TO DO
Nothing outside the lines below from the one containing "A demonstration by" through the one containing "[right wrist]" is to be printed; print those exactly, ends included, and drop the pictures.

Stored data
- - -

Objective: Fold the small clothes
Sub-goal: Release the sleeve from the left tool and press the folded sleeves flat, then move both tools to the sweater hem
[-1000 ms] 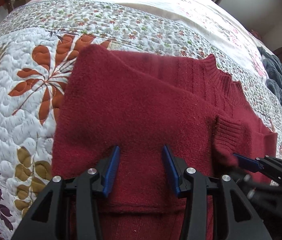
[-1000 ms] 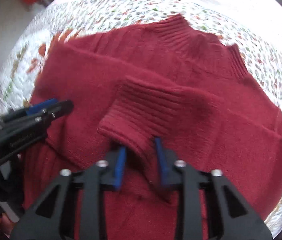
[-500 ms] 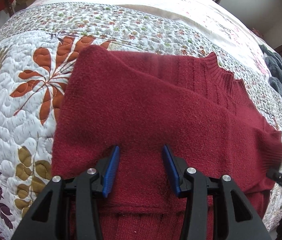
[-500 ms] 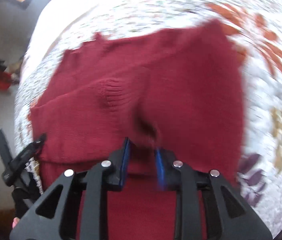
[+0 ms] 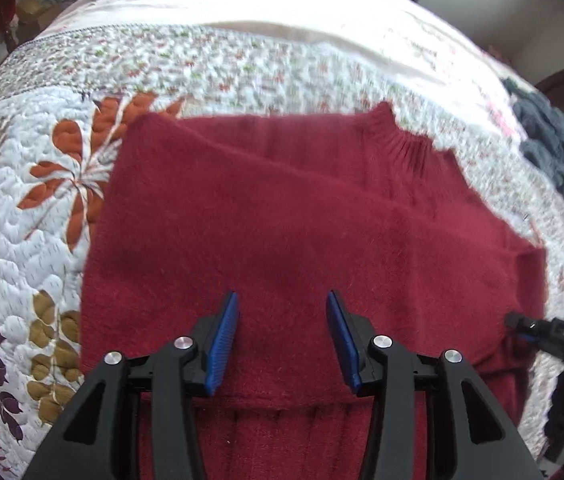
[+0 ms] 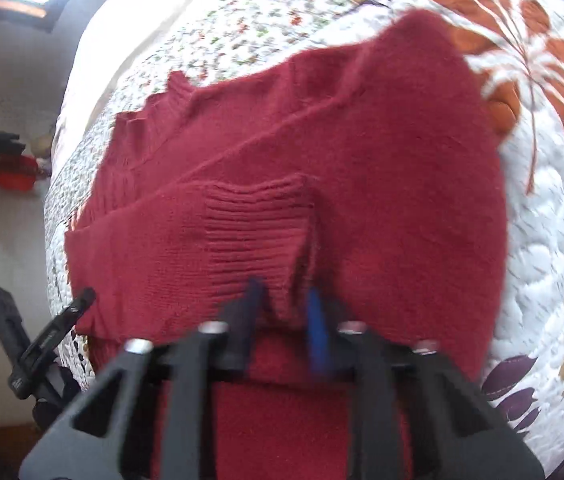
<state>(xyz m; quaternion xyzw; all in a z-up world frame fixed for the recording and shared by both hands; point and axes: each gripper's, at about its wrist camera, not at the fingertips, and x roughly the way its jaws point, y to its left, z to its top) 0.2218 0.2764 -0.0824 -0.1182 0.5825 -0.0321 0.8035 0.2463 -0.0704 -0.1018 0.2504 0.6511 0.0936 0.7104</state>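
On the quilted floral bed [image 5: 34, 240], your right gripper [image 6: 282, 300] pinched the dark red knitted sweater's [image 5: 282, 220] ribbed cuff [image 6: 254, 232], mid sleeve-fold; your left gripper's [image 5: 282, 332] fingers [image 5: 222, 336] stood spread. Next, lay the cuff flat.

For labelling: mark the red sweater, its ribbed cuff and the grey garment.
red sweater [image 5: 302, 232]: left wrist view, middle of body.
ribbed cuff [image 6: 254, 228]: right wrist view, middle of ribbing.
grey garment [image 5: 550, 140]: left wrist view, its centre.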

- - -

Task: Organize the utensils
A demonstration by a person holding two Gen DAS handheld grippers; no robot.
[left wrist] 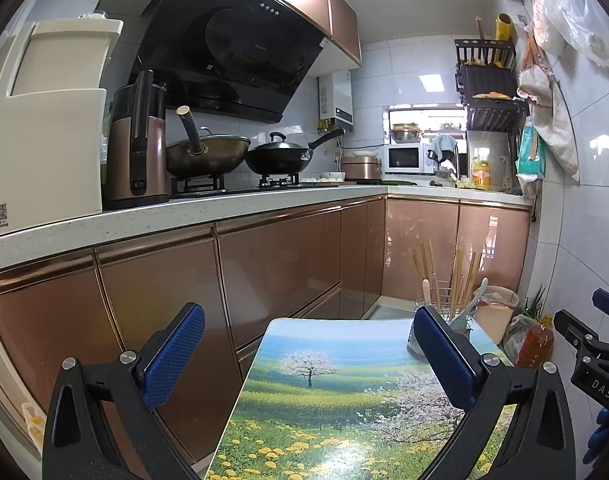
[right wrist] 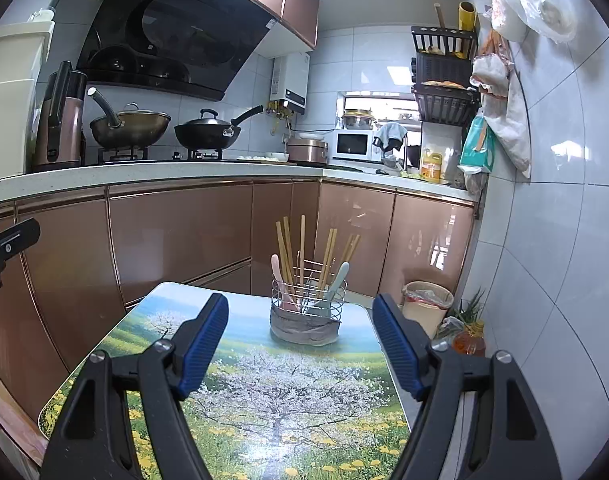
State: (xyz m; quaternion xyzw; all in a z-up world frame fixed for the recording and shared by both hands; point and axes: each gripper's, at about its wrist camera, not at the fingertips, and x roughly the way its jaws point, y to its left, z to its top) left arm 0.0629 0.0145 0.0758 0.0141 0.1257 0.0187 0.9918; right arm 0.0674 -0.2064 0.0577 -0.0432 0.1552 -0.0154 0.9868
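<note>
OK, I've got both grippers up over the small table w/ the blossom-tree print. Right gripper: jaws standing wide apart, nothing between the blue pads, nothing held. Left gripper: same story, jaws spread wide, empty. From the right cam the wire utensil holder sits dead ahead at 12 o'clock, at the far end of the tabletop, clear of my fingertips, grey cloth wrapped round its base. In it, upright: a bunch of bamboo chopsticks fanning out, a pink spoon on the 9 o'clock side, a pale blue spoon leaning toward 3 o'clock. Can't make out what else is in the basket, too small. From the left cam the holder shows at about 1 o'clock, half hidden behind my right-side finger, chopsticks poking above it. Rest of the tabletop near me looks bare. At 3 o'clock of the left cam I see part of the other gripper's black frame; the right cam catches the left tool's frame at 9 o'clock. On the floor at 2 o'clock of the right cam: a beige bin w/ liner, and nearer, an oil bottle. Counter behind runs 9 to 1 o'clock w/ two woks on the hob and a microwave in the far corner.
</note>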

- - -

WRITTEN RESPONSE
A demonstration by a person holding two Gen DAS handheld grippers; no robot.
[left wrist] 
[right wrist] 

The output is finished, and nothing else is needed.